Legia Warszawa odpadła z eliminacji do Ligi Mistrzów mimo zwycięstwa ze Spartakiem Trnawa (1:0). Uwagę wielu telewidzów podczas meczu przykuły tajemnicze plamy, które pojawiały się na koszulkach piłkarzy. Czyżby gospodarze pomalowali trawę na zielono? Zdjęcie rękawic Arkadiusza Malarza wyjaśnia sprawę.
Legia Warszawa nie zagra w tym sezonie w Lidze Mistrzów. Piłkarze, co prawda skromnie wygrali ze Spartakiem Trnawa (1:0), lecz w dwumeczu lepsi okazali się Słowacy (2:1). Fatalny poziom gry nie był jednak jedynym tematem, o którym dyskutowano w związku ze spotkaniem.
W środę pisaliśmy o tajemniczych zielonych śladach na koszulkach, rękach i twarzach zawodników obu drużyn.
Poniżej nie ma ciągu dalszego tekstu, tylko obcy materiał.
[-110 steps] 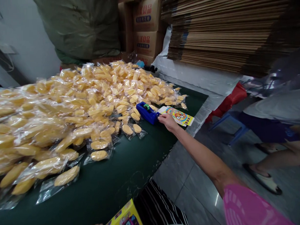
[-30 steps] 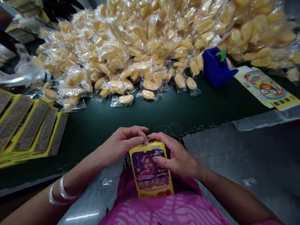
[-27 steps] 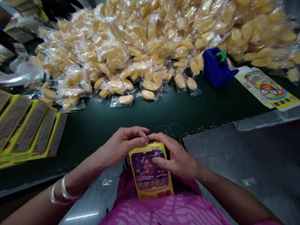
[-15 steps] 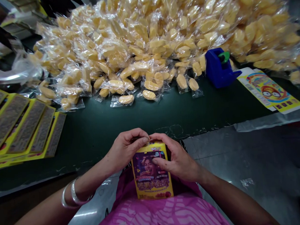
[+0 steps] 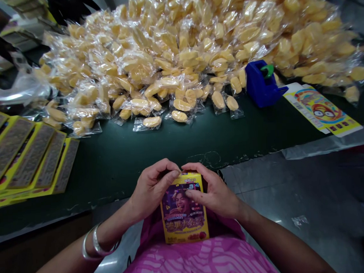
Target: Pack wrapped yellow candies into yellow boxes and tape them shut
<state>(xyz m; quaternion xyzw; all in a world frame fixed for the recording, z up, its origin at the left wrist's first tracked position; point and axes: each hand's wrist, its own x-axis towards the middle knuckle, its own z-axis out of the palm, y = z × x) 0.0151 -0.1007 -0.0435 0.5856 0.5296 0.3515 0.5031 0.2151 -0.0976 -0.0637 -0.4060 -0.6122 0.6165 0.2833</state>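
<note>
A yellow box (image 5: 185,220) with a dark printed picture stands upright against my lap, just off the table's front edge. My right hand (image 5: 215,191) grips its upper right side, thumb across the front and fingers over the top. At the top left corner is my left hand (image 5: 156,185), its thumb and forefinger pressed together; whatever lies between them is too small to make out. The fingertips of both hands nearly meet above the box's top edge.
Many wrapped yellow pieces (image 5: 179,61) are heaped across the dark green table (image 5: 134,150). A blue tape dispenser (image 5: 264,86) stands right of centre, beside flat printed cartons (image 5: 324,109). Overlapping yellow cartons (image 5: 30,157) lie at the left. A clear plastic bag (image 5: 22,88) lies behind them.
The view has shifted slightly. My left forearm with its bangles has moved a little to the right. Both hands keep nearly the same place at the top of the box.
</note>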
Szczególnie dobrze było je widać na białych strojach piłkarzy Legii. W sieci pojawiły się liczne zdjęcia „zielonych piłkarzy”.
Słowacy ze @FCSpartakTrnava nawet trawę na zielono pomalowali na przyjazd @LegiaWarszawa :P #spaleg pic.twitter.com/55O25WdPyW
— FotoPyK (@FotoPyK) 31 lipca 2018
O tym, co się działo na boisku najlepiej świadczy zdjęcie, które opublikowała Daria Kabała-Malarz, żona bramkarza Legii. Rękawice piłkarza są zupełnie zielone po wewnętrznej stronie.
Malowany wrócił. pic.twitter.com/EWKDXcPxeb
— Daria Kabała-Malarz (@DariaKabala) 1 sierpnia 2018
Zielona farba na murawie?
Źródło plam stało się przedmiotem dociekań internautów, jeszcze w czasie meczu. Dominującą wersją jest farba, którą pomalowano murawę. Jednak nie jest to jedyna możliwość. Maciej Wąsowski z „Przeglądu Sportowego”, co prawda nie wyklucza pomalowania murawy, ale podał również inną możliwość.
„Te zielone ślady na koszulkach i dłoniach piłkarzy obu drużyn to pomalowana zieloną farbą wysuszona trawa albo nierozpuszczony nawóz. Tak czy inaczej wygląda to komicznie. Organizacyjnie parodia Ligi Mistrzów, nawet jak na poziom eliminacji” – wyjaśniał dziennikarz na Twitterze.